## Data excerpt
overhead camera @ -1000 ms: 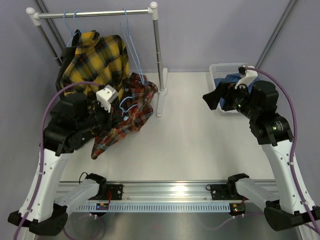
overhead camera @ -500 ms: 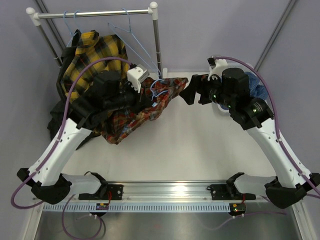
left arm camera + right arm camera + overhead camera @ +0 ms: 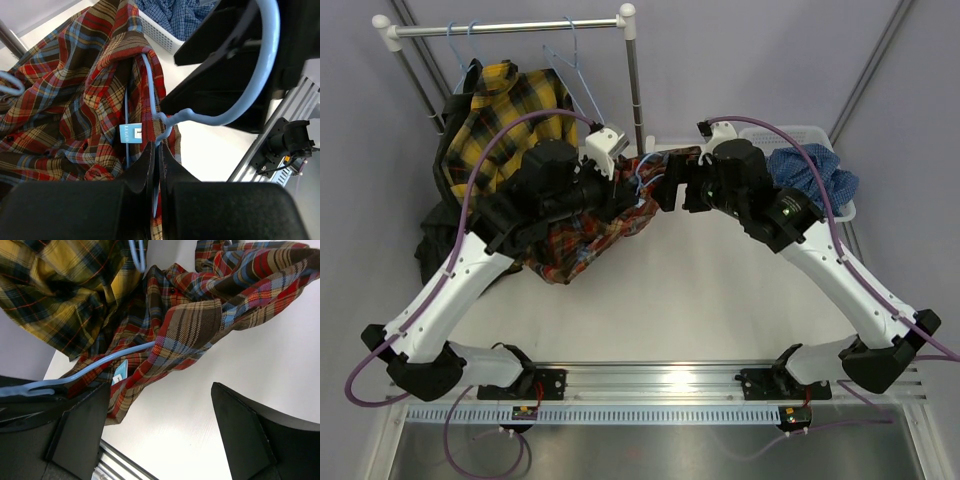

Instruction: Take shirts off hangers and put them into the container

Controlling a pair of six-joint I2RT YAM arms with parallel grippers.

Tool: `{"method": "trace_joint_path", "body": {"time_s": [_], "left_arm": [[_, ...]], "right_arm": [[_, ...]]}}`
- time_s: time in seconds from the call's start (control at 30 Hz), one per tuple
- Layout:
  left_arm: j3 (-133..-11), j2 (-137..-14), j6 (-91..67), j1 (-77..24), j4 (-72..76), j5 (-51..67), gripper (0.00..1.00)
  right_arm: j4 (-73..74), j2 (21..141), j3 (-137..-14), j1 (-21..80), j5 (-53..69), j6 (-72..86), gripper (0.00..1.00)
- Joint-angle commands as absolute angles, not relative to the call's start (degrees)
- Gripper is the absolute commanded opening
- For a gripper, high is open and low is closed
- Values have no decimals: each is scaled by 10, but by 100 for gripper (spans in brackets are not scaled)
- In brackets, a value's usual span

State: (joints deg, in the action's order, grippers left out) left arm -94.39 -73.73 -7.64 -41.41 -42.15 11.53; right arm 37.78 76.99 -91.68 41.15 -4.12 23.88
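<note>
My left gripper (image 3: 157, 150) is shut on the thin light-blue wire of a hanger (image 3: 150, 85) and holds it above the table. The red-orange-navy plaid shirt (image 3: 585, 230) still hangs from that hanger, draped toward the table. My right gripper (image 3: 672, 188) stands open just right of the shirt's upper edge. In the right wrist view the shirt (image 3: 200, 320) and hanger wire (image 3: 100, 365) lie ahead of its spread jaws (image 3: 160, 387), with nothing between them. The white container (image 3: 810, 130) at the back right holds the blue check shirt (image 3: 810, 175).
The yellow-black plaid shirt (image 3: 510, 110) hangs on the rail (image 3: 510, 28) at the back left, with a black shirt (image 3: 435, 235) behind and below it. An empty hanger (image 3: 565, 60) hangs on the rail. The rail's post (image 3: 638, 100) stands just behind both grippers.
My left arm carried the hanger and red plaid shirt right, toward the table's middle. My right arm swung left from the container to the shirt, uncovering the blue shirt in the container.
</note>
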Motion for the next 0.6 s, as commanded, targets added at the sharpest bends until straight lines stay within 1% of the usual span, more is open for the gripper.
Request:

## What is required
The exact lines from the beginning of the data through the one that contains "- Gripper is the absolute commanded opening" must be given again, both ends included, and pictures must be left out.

## Response
overhead camera @ -1000 ms: 
overhead camera @ -500 ms: 
left arm camera + right arm camera + overhead camera @ +0 ms: 

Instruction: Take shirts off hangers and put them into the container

Controlling a pair of six-joint I2RT YAM arms with parallel grippers.

Tool: `{"method": "trace_joint_path", "body": {"time_s": [_], "left_arm": [[_, ...]], "right_arm": [[_, ...]]}}`
- time_s: time in seconds from the call's start (control at 30 Hz), one per tuple
- Layout:
  left_arm: j3 (-133..-11), j2 (-137..-14), j6 (-91..67), j1 (-77..24), j4 (-72..76), j5 (-51..67), gripper (0.00..1.00)
  right_arm: j4 (-73..74), j2 (21..141), j3 (-137..-14), j1 (-21..80), j5 (-53..69), j6 (-72..86), gripper (0.00..1.00)
- Joint-angle commands as absolute angles, not relative to the call's start (degrees)
- Gripper is the absolute commanded opening

That concludes the output for this exercise.